== What you will do ==
Extract all lines in the data that contain the word "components".

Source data
──────
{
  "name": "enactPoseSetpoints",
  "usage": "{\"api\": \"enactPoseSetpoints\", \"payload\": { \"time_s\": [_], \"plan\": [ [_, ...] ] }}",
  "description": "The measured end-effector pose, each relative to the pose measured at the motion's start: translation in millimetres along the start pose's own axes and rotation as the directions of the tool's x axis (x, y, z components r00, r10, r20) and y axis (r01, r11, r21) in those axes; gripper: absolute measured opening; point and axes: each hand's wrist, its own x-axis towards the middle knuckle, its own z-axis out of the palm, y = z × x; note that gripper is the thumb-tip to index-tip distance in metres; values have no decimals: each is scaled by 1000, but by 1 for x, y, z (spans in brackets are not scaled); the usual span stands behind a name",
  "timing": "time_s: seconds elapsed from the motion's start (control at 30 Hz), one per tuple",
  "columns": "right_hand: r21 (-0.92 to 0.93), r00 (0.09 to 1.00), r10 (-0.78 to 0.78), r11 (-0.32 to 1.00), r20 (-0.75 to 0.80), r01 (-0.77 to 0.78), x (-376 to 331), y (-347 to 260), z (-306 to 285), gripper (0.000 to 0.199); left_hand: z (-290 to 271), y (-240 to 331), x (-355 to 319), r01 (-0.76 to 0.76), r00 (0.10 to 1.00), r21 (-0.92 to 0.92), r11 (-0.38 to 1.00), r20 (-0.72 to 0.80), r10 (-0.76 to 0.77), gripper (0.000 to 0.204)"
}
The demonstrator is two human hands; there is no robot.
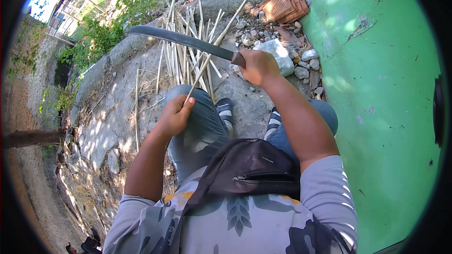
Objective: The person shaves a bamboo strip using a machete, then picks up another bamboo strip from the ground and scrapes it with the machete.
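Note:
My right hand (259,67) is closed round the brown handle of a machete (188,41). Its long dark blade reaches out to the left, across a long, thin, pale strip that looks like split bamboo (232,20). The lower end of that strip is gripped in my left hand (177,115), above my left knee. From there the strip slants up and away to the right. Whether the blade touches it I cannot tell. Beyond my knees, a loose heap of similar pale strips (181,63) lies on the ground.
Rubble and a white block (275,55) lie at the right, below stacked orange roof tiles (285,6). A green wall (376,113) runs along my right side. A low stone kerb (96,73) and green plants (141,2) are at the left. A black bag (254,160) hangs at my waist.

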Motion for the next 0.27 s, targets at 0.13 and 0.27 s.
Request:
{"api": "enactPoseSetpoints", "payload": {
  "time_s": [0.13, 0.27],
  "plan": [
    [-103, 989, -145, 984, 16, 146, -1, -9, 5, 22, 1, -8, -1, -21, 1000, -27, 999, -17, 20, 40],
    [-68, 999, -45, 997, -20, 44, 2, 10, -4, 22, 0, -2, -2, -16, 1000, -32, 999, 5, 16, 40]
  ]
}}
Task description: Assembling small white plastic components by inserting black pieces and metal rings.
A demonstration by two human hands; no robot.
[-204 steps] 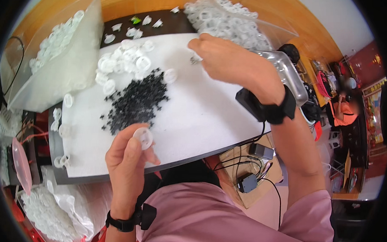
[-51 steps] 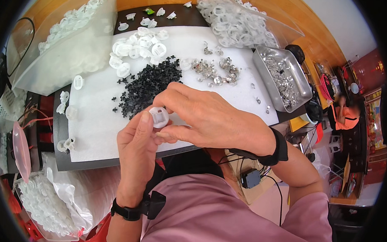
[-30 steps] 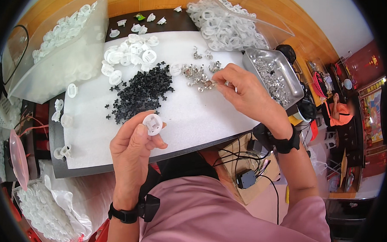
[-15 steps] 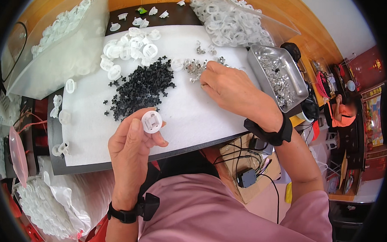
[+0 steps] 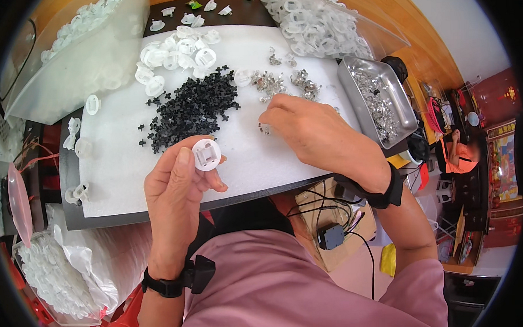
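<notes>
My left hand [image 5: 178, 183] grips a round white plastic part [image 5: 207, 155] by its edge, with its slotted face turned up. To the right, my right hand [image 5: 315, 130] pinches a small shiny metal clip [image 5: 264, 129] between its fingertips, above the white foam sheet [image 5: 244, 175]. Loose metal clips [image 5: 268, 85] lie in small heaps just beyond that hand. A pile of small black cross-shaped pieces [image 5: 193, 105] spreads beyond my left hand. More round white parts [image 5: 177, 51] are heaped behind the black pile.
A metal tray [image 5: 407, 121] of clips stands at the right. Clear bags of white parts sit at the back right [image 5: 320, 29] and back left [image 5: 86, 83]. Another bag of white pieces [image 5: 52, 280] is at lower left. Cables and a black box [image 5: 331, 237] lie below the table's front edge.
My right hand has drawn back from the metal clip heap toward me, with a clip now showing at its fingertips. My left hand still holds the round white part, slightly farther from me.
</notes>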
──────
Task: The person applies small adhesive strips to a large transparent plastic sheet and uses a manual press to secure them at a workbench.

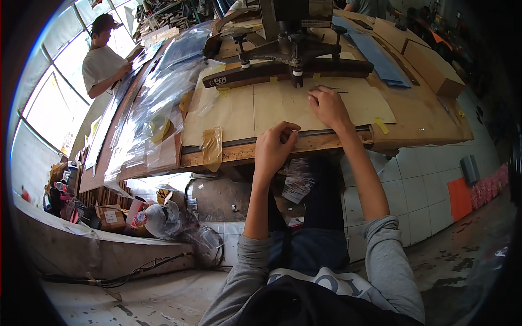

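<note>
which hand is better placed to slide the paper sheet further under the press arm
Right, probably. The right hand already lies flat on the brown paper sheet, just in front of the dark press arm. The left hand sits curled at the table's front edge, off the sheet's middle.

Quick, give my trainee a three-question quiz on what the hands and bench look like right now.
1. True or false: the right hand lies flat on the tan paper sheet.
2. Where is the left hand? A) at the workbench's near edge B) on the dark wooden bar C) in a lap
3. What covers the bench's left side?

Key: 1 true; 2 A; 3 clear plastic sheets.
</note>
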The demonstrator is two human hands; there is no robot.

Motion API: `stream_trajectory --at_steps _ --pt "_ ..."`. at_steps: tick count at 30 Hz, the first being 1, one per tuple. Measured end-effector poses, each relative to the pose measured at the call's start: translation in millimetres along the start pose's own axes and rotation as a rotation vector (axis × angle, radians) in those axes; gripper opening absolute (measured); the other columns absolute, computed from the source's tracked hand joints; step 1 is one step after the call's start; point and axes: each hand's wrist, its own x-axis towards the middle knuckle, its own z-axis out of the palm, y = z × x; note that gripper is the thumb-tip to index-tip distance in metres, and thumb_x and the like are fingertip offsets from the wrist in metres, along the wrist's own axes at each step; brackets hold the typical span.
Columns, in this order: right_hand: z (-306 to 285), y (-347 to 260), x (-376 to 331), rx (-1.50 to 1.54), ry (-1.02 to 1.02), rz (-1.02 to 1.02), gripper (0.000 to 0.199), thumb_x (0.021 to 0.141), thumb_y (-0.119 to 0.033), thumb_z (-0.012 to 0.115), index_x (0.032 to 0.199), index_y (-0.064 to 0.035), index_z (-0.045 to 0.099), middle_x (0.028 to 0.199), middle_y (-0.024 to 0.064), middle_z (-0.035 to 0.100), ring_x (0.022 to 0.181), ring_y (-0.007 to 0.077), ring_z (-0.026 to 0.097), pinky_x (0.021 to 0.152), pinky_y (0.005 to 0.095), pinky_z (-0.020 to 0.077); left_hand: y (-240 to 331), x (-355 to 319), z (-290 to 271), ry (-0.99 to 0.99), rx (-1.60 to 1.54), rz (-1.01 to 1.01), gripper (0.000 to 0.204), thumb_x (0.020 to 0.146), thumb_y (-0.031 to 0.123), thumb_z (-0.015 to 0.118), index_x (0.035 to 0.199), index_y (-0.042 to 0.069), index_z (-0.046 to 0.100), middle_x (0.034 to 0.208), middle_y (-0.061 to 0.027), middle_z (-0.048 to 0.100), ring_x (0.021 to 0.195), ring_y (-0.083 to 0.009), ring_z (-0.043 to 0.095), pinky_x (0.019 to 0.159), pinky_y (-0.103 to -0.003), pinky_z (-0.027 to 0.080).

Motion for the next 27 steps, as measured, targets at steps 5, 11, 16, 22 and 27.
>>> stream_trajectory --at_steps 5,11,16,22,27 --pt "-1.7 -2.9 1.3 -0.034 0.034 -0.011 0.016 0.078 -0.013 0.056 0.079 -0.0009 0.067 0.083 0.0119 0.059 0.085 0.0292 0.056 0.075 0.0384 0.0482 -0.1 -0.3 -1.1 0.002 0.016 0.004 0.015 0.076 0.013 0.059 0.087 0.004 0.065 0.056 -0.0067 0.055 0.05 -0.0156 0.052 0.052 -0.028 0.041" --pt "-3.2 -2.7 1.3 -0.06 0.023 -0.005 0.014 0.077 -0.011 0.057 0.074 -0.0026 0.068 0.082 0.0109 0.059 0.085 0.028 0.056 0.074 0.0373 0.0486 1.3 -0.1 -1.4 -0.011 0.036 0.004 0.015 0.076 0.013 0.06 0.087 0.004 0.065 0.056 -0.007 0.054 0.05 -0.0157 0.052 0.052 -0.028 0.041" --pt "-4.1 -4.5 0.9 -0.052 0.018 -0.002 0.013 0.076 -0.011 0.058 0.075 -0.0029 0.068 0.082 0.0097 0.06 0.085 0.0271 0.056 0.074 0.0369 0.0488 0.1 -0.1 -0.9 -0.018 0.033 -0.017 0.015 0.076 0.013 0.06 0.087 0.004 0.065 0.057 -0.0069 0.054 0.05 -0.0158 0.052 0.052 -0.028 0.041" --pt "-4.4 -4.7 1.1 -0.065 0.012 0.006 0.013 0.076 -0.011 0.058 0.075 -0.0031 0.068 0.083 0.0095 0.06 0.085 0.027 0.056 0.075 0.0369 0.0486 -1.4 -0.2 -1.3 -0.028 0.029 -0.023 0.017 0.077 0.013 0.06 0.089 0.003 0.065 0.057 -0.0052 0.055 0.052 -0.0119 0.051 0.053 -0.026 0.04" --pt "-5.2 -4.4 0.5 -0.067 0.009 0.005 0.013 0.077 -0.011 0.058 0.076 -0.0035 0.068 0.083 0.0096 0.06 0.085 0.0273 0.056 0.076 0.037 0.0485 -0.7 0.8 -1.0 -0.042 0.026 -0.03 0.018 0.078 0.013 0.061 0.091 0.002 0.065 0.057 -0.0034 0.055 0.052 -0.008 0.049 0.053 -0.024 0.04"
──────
== Answer area ==
  "description": "The measured end-effector pose, each relative to the pose measured at the motion's start: translation in millimetres along the start pose's own axes and rotation as the directions of the tool's x axis (x, y, z components r00, r10, r20) and y axis (r01, r11, r21) in those axes; gripper: absolute measured opening; point and axes: each hand's wrist, its own x-axis towards the middle knuckle, its own z-axis out of the palm, y = z × x; note that gripper is the thumb-tip to index-tip distance in metres; values have no decimals: each is scaled by 1000, but by 1 for x, y, z (spans in brackets are not scaled); the usual span stands behind a name",
Task description: Assembling small white plastic components by inserting black pieces and metal rings.

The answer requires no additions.